The world as it stands is ruled over by the Tetragrammaton, the ruling body headed up by Father, who's edicts are passed down the chain of command by The Council. The Council in turn utilise The Grammaton Clerics as their enforcers. These guys are cold, stone cold killers. They are trained in the high art of the Gun Kata, a martial art unlike any other we know today.
The fight scenes are powerful, fast, smooth, and had me sitting on the edge of my seat saying "Dangnabbit! I wanna be able to shoot like that!" - or complaining that they were over so fast. But guns are not all... hand to hand combat and (bliss) swords (bliss) are also in their skillbase.

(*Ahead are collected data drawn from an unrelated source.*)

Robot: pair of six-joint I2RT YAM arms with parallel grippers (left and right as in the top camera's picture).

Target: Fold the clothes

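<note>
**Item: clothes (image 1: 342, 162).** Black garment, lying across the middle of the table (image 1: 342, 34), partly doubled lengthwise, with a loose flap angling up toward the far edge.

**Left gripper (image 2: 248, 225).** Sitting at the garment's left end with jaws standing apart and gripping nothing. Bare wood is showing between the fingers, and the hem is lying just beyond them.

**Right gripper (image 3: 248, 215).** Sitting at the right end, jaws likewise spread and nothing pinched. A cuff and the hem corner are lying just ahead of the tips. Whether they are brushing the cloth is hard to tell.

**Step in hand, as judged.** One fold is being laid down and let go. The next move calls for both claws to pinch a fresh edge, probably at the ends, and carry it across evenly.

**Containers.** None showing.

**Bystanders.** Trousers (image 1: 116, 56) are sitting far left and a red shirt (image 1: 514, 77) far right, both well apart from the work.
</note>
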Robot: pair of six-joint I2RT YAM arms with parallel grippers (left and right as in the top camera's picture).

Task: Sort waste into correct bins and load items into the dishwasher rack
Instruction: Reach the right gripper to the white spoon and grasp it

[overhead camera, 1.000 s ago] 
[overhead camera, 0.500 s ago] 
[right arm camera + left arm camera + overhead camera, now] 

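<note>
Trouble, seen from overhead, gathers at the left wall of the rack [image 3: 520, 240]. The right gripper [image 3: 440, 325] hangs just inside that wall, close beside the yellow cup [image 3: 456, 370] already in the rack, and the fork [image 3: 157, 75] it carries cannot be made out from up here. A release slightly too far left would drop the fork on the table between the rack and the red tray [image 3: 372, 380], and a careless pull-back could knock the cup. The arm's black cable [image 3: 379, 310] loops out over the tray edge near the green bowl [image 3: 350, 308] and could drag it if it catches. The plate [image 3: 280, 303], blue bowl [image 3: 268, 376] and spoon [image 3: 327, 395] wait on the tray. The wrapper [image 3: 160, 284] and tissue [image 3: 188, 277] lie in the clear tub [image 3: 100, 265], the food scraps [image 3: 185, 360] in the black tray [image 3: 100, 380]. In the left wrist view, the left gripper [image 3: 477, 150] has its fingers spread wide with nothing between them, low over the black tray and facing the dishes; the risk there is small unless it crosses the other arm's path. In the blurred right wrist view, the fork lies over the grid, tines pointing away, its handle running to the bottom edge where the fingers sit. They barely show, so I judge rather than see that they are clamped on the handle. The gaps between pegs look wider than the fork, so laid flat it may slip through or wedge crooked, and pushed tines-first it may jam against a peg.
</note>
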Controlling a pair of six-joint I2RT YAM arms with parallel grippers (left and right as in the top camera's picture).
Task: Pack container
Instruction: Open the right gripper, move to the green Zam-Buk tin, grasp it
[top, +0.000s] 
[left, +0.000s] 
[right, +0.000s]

But the most compelling part of this movie was the "mirror on today's society" aspect, where all citizens are required to conform, are under constant surveilance from cameras and family, friends and starngers all, and are basically required to be the cogs in the machine, the big machine, driven by Father and his minions. This aspect of it brings back memories, those 'old farts' like me, of such classic warnings of anti-libertarianism as "1984" by George Orwell and "THX-1138" by Steven Spielberg. There are even hints of "Millenium" with it's 'Shades of Grey' cubist buildings and conformist traffic flows, etc. A single man running is as spectacle worthy of note, and an admission of Sense Offence in this world.
Overall, I wouldn't pay to see it again, because quite frankly this sort of thing scares the bejabbers out of me, in a way not much else can. However, because it rang familiar bells, I was hooked on watching it, and I could almost believe that such a world is possible, especially the constant surveilance aspect. (I mean really, do we know who sees all the images we PXT off from our fones, cameras, etc?) The special effects were well done, especially the fight scenes.
My only gripe was that all the fight scenes were awesome, with the highly notable exception of the final sword fight, which lasted barely 10 seconds! It had a longer lead-up than it did an actuality!
Way cool, worth seeing, especially if you enjoy a good mind-freak now and then, to wake you up and make you think outside the whole geometry, let alone square!